#### [Activity]
Only the lines from the first line of the data through the line containing "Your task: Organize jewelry" belong in the answer, transcribed exactly; pictures do not.
START Data segment
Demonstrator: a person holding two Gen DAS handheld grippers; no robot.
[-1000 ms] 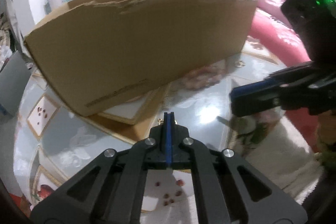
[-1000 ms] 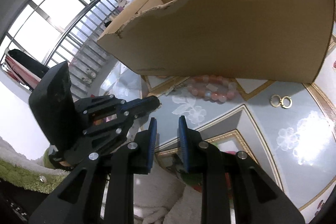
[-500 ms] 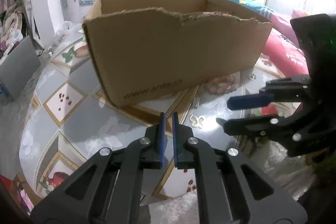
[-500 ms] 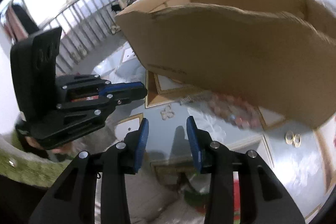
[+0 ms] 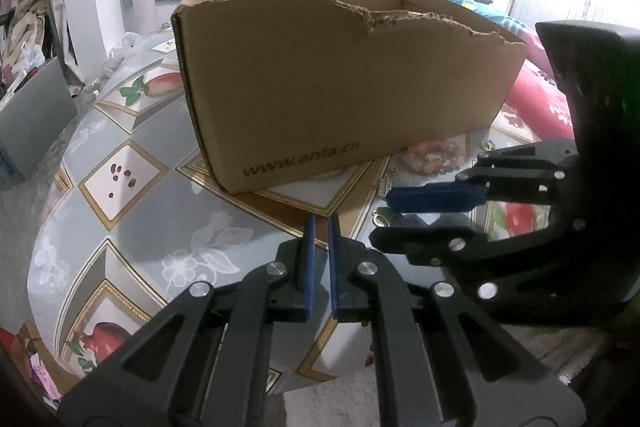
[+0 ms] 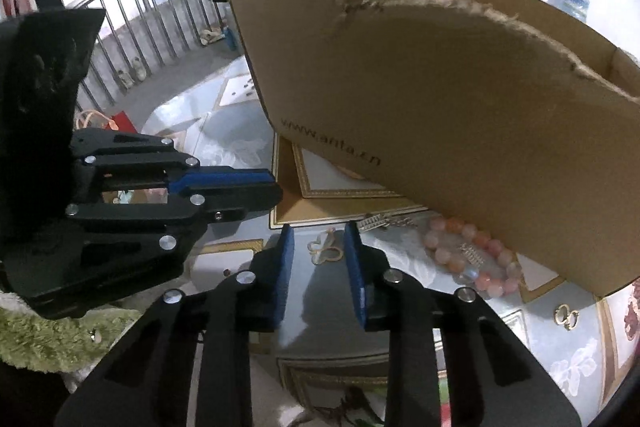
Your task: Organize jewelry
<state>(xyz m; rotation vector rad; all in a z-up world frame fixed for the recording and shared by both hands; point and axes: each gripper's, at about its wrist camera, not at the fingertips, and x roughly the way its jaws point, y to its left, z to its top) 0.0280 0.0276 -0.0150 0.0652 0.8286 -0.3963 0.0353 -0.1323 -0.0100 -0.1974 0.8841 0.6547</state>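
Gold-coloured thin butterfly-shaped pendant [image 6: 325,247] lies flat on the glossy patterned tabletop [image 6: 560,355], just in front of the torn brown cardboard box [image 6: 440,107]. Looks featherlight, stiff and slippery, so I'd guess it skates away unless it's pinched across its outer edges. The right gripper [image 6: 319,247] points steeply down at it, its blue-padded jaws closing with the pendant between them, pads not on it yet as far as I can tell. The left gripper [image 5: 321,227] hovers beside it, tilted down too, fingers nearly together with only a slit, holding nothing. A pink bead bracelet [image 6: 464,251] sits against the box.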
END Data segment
#### [Solution below]
Demonstrator: a person holding two Gen DAS handheld grippers; no robot.
[-1000 ms] 
[-1000 ms] 
[-500 ms] 
[-500 ms] 
[+0 ms] 
[+0 ms] 
Your task: Organize jewelry

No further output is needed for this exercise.